§ **TASK ITEM**: The output is the lines below from the one with "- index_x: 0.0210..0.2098" through the one with "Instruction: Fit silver", both included, printed exactly and with no other line.

(Records contained in a dataset)
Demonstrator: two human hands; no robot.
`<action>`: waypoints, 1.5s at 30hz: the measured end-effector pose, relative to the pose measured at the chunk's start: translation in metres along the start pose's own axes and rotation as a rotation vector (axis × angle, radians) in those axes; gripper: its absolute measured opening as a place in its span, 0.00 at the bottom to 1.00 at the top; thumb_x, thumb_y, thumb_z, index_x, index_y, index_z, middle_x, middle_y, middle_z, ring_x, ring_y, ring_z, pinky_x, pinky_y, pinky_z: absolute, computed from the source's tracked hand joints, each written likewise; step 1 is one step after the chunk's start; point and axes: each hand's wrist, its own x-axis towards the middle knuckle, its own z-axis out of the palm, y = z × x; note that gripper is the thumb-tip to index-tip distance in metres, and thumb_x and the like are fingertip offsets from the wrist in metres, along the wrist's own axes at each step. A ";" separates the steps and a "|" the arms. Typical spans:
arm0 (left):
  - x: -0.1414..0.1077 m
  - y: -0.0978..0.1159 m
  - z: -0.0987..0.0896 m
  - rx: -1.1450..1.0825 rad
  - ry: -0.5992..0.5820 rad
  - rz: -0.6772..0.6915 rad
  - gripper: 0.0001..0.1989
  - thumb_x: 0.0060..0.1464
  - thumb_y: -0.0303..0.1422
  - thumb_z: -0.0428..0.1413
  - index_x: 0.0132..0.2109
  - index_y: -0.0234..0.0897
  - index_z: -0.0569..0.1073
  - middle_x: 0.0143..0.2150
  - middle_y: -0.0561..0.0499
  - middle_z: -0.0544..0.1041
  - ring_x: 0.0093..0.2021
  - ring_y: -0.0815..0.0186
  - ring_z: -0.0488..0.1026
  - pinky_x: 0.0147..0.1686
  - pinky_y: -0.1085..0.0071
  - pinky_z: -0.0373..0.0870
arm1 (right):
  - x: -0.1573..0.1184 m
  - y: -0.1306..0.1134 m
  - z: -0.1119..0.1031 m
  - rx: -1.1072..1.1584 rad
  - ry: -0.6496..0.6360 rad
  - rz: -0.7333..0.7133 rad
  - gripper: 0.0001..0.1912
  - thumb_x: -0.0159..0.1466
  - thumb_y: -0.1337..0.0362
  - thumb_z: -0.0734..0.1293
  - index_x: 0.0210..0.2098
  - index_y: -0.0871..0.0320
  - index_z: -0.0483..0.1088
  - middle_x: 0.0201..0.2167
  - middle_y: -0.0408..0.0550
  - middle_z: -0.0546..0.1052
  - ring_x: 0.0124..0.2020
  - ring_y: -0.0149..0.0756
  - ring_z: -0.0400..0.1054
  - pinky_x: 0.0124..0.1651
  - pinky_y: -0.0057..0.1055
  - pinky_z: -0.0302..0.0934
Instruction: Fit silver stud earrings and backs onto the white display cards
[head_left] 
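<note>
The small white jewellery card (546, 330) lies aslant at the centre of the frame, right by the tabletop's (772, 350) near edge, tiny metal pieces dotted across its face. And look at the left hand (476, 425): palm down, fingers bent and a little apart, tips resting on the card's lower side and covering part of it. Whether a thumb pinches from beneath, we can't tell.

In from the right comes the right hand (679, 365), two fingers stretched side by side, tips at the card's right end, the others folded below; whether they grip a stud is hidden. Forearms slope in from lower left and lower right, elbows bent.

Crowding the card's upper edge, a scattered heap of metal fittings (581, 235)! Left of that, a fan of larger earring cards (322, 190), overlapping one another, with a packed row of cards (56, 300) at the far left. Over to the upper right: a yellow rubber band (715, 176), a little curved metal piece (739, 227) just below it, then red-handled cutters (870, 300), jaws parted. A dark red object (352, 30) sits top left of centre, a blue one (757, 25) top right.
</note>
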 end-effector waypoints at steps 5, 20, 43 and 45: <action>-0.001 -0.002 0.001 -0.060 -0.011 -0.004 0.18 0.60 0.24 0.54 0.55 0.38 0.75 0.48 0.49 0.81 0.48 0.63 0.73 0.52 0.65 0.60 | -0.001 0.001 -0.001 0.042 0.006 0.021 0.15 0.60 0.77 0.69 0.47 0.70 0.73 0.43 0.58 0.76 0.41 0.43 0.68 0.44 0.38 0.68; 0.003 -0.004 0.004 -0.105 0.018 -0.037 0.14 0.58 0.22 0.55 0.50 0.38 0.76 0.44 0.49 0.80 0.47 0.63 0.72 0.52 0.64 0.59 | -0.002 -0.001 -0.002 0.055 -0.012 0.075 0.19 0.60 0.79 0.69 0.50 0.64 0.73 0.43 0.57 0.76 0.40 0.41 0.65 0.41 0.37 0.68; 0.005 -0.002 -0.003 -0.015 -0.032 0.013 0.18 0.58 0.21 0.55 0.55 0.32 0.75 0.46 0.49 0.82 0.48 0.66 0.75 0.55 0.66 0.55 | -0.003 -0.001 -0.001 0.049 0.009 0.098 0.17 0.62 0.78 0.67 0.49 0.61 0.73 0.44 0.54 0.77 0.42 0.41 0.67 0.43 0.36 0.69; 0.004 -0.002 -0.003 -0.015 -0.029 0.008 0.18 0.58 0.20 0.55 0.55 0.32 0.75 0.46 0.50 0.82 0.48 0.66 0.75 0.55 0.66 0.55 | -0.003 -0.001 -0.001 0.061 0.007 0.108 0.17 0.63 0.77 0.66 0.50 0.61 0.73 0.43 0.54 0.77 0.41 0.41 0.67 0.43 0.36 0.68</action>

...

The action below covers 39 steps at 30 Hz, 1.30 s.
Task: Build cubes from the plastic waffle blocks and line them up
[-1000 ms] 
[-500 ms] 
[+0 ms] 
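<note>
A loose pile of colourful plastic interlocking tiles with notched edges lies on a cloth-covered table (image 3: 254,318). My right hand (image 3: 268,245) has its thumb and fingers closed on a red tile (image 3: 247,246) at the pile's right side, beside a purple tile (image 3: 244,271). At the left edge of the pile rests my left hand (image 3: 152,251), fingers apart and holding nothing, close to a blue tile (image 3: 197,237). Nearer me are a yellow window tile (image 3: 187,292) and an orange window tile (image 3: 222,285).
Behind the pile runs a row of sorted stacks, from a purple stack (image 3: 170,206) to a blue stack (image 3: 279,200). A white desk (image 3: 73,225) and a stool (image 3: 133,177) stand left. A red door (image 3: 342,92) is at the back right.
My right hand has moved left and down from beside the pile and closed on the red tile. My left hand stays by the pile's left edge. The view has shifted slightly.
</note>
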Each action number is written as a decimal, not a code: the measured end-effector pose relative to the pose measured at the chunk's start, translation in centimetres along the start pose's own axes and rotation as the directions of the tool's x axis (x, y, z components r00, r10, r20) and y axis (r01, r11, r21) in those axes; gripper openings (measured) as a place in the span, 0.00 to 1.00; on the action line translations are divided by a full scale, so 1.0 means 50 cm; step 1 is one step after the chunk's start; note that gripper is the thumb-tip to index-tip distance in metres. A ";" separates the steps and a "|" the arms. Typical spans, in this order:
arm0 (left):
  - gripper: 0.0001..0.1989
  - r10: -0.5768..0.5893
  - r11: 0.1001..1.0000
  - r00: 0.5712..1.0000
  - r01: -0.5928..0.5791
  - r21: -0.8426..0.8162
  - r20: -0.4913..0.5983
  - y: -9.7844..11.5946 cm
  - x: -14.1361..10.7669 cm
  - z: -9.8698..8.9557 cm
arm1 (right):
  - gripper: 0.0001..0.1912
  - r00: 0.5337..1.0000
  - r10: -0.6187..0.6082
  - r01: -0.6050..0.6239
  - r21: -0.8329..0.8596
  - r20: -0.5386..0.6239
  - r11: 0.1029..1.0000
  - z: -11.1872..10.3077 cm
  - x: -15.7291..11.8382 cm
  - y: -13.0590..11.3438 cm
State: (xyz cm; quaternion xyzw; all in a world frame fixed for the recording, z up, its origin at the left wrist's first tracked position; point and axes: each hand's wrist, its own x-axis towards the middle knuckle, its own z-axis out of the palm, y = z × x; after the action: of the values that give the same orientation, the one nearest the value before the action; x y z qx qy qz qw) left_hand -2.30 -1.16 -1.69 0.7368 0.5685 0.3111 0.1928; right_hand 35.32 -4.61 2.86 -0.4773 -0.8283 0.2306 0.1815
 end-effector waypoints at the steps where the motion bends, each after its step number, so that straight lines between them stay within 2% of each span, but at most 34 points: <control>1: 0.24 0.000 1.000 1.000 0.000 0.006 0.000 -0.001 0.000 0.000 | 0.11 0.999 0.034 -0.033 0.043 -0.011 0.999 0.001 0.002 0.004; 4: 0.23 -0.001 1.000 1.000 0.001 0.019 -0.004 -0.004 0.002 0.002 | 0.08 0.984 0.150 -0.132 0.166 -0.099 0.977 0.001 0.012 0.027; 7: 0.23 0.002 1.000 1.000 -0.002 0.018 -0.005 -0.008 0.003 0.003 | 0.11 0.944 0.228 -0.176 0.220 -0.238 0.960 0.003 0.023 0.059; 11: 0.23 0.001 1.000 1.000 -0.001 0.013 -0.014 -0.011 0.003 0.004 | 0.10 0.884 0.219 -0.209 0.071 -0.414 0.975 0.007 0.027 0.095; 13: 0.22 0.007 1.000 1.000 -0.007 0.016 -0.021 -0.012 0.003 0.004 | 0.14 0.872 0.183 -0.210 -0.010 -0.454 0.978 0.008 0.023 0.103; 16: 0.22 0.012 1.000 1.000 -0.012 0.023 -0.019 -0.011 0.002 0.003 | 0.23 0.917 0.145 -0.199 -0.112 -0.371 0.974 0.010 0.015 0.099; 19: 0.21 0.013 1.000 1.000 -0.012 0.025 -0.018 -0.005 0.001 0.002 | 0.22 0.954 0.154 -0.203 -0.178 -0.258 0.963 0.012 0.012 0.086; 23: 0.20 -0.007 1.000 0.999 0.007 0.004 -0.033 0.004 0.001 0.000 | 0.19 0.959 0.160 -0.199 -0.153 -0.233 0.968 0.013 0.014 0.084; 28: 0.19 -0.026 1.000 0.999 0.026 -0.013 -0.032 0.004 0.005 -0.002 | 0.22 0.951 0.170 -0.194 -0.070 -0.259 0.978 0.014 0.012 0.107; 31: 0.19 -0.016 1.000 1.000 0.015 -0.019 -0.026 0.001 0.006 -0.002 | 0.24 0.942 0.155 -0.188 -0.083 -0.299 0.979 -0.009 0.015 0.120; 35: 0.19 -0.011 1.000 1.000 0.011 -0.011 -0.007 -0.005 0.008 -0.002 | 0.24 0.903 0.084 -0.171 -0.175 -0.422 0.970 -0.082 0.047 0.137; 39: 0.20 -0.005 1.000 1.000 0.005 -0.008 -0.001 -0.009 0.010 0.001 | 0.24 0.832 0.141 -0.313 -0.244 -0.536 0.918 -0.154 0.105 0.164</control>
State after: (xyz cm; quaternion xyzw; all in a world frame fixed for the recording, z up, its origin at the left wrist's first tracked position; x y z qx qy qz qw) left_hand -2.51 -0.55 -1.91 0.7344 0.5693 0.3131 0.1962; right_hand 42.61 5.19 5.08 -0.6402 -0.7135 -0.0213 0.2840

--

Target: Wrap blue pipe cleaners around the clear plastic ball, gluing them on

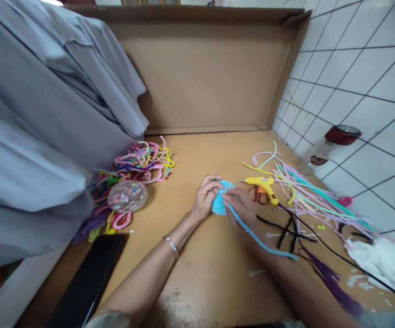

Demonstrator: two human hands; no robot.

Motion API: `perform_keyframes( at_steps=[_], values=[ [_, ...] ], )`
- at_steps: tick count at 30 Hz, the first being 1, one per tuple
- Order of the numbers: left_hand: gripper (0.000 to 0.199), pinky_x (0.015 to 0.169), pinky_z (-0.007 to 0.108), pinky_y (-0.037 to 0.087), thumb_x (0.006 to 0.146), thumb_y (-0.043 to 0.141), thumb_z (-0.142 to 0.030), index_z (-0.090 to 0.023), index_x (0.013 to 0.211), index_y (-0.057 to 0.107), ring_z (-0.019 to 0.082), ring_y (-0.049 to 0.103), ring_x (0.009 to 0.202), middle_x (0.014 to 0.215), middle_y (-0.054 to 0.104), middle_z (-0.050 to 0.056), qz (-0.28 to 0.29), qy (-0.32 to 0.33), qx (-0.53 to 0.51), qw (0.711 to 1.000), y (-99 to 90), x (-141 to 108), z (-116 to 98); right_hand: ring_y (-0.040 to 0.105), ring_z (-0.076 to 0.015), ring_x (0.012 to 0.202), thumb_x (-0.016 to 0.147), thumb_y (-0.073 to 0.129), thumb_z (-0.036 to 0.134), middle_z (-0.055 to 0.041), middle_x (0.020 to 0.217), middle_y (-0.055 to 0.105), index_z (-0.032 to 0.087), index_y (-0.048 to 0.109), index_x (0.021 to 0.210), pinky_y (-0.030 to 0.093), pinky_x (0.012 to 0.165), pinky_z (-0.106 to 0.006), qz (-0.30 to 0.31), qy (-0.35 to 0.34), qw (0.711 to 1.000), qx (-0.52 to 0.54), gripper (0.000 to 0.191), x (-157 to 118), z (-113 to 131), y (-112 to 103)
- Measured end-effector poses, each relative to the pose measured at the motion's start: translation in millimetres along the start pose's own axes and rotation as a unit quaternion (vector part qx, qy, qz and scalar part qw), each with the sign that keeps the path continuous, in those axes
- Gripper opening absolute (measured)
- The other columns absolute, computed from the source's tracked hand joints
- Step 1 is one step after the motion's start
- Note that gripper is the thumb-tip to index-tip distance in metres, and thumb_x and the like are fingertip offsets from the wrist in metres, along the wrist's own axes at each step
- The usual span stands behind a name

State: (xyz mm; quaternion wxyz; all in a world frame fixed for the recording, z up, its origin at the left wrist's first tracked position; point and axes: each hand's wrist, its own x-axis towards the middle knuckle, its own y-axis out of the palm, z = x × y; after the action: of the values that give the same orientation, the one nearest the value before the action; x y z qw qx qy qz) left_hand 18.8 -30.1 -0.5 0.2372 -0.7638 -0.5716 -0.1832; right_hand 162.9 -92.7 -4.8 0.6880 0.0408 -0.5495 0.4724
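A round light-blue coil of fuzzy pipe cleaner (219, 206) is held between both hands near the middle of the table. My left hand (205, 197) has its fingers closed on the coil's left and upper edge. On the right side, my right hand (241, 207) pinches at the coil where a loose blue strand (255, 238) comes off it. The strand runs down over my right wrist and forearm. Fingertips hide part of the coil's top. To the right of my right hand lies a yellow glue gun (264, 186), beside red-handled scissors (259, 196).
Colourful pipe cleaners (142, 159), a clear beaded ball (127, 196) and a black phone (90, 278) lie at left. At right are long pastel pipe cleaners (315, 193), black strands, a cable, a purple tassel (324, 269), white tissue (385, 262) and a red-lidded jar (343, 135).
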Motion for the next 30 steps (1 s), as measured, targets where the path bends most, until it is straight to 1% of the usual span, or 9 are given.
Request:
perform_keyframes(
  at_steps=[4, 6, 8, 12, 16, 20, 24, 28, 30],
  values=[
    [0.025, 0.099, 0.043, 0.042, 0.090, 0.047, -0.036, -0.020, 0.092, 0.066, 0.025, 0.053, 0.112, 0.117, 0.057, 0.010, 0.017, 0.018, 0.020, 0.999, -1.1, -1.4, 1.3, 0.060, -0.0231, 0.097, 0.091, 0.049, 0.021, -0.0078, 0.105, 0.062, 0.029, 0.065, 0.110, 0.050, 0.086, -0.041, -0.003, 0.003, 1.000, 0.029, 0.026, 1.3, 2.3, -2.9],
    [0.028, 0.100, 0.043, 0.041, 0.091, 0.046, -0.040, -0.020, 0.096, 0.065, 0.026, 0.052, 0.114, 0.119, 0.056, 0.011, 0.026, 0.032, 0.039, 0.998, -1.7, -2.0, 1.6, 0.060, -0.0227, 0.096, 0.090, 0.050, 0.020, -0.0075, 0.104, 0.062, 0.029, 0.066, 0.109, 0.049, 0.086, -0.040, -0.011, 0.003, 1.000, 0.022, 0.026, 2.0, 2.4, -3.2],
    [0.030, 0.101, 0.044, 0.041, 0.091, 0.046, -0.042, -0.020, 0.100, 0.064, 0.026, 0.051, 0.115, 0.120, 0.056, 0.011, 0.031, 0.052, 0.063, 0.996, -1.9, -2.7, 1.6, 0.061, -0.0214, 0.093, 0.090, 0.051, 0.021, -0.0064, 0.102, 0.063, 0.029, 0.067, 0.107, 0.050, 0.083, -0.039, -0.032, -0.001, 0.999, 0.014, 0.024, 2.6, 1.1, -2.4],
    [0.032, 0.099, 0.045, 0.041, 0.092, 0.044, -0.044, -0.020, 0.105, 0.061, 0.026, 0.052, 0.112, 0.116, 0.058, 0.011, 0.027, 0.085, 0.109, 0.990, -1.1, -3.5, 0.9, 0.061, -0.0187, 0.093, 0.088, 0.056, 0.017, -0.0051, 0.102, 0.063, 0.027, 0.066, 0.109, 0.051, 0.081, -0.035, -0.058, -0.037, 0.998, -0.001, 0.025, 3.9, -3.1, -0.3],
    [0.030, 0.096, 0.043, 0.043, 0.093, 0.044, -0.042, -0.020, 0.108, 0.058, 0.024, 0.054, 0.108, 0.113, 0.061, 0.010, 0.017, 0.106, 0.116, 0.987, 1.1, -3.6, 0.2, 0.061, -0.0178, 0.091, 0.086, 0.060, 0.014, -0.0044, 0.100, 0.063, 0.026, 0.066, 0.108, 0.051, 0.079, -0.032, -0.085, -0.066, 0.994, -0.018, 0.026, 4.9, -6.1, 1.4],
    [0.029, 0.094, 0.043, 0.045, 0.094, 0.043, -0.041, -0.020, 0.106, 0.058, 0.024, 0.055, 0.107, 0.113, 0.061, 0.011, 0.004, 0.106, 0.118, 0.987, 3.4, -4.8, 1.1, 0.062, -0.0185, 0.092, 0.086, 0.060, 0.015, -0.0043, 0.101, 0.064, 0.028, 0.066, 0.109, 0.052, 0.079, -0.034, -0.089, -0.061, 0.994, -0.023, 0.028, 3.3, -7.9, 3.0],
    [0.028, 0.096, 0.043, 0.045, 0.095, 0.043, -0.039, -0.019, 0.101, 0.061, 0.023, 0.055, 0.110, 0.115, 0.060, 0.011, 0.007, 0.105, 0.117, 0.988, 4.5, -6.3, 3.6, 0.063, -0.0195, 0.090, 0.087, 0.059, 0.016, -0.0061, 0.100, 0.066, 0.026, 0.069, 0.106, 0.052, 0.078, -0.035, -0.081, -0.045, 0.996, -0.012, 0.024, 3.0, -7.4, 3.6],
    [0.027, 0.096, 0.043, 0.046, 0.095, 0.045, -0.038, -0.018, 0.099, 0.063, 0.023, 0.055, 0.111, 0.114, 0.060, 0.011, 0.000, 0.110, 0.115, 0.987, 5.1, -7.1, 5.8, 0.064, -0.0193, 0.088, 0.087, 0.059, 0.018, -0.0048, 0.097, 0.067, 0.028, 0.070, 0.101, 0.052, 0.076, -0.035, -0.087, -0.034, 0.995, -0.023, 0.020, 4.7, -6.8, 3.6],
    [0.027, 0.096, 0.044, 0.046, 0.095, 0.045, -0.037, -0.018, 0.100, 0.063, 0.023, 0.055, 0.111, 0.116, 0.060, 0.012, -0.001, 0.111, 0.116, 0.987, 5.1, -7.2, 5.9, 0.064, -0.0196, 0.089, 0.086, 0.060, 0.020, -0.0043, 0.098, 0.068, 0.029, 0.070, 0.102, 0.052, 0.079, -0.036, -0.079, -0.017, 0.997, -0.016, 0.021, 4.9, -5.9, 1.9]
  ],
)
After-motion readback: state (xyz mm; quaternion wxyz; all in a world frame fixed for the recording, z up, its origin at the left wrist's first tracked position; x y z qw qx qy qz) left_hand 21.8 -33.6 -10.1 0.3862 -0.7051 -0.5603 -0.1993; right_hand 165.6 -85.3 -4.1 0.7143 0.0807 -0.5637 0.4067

§ **RESPONSE AREA**:
  - index_x: 0.0210..0.2098
  - index_y: -0.0871..0.0320
  - index_z: -0.0483..0.1088
  - middle_x: 0.0201..0.2167
  - middle_y: -0.0408..0.0550
  - middle_z: -0.0546..0.1052
  - ring_x: 0.0124..0.2020
  - ring_y: -0.0149..0.0756
  - ring_z: -0.0400..0.1054
  - pinky_x: 0.0124..0.1651
  - pinky_y: -0.0057..0.1055
  - pinky_z: -0.0302..0.0934
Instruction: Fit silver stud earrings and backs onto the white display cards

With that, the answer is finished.